Sinogene Biotechnology
- Industry: Biotechnology
- Headquarters: Bejing, China
- Key people: Mi Jidong (CEO)
- Services: Pet cloning
- Website: www.sinogenepets.com

= Sinogene Biotechnology =

Animal cloning company

Sinogene Biotechnology is a Chinese biotechnology company, focusing on animal cloning technology. In 2022, Sinogene was the first to clone a wild Arctic wolf.

== History ==
Sinogene Biotechnology began offering dog cloning services in 2017 and later introduced cat cloning in 2019.

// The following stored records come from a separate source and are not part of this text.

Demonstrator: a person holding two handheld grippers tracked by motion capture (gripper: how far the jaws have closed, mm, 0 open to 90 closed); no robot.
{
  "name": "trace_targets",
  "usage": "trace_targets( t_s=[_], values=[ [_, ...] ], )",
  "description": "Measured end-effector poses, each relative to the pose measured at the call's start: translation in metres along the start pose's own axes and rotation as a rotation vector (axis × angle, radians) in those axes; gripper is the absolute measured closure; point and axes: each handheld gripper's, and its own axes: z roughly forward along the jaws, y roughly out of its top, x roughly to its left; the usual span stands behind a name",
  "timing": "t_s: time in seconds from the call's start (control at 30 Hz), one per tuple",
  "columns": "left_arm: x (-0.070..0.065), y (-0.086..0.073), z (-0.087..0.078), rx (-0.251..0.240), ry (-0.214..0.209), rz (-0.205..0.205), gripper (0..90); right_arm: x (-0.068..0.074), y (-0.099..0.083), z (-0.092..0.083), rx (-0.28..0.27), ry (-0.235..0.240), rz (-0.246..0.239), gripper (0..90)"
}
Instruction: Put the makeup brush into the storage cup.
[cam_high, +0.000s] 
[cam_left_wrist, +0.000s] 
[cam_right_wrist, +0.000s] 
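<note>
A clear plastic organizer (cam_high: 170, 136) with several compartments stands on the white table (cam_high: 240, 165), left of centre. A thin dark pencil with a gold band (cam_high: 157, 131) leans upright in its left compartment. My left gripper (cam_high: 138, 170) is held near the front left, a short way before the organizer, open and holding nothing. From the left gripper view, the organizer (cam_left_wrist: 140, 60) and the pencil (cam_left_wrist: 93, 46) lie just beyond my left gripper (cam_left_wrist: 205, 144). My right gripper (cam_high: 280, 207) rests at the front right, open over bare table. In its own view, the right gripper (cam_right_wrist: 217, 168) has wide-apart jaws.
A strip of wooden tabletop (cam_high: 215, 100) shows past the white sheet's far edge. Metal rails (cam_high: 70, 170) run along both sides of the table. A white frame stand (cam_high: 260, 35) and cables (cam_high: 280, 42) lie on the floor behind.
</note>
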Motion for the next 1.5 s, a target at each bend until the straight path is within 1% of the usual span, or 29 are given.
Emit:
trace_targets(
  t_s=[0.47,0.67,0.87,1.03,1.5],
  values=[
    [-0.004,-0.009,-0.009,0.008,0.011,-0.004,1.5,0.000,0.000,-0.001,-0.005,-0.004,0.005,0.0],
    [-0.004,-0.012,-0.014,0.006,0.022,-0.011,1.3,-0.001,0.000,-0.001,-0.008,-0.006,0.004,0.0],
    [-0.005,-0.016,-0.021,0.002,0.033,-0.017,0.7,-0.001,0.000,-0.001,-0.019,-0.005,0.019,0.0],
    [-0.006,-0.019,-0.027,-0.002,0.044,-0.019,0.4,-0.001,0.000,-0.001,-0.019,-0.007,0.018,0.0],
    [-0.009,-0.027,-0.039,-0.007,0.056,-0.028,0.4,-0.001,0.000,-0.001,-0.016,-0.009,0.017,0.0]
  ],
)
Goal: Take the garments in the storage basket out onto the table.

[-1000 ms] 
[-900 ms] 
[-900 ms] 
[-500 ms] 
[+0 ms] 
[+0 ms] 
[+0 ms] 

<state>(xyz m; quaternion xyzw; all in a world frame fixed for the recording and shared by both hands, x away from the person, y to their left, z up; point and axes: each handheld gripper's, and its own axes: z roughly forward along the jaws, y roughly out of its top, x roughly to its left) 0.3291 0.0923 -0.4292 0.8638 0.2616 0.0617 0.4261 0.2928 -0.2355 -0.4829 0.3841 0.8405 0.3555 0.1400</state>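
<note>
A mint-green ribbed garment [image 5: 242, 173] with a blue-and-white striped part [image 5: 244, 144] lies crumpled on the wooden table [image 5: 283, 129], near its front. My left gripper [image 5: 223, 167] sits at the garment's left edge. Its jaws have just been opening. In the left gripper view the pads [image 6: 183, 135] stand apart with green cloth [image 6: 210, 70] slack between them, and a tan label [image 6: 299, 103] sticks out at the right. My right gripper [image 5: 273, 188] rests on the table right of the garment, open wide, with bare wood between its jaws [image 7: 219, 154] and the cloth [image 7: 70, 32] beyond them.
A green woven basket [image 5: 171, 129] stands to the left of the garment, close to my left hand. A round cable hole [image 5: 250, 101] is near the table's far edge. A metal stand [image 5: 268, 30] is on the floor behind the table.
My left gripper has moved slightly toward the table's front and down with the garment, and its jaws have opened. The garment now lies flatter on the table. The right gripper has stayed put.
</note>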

In 2022, Sinogene became the first company to successfully clone an Arctic wolf, and started horse cloning in 2023. The donor cell came from a wild female Arctic wolf, the oocyte was from a female dog, and the surrogate was a beagle. The company transferred 85 embryos into seven beagles and one Arctic wolf was born. In June of the same year, Sinogene cloned a male horse using skin cells from a horse born in 1995.

Sinogene partnered with Beijing Wildlife Park in 2022 to work together on improving breeding for endangered animals as well as improving ways to protect endangered animals.

Sinogene clients can harvest cells from their living pets, to one day use in the cloning process after their pet dies. Customers receive their cloned animals three months after they are born for fees starting at $55,000.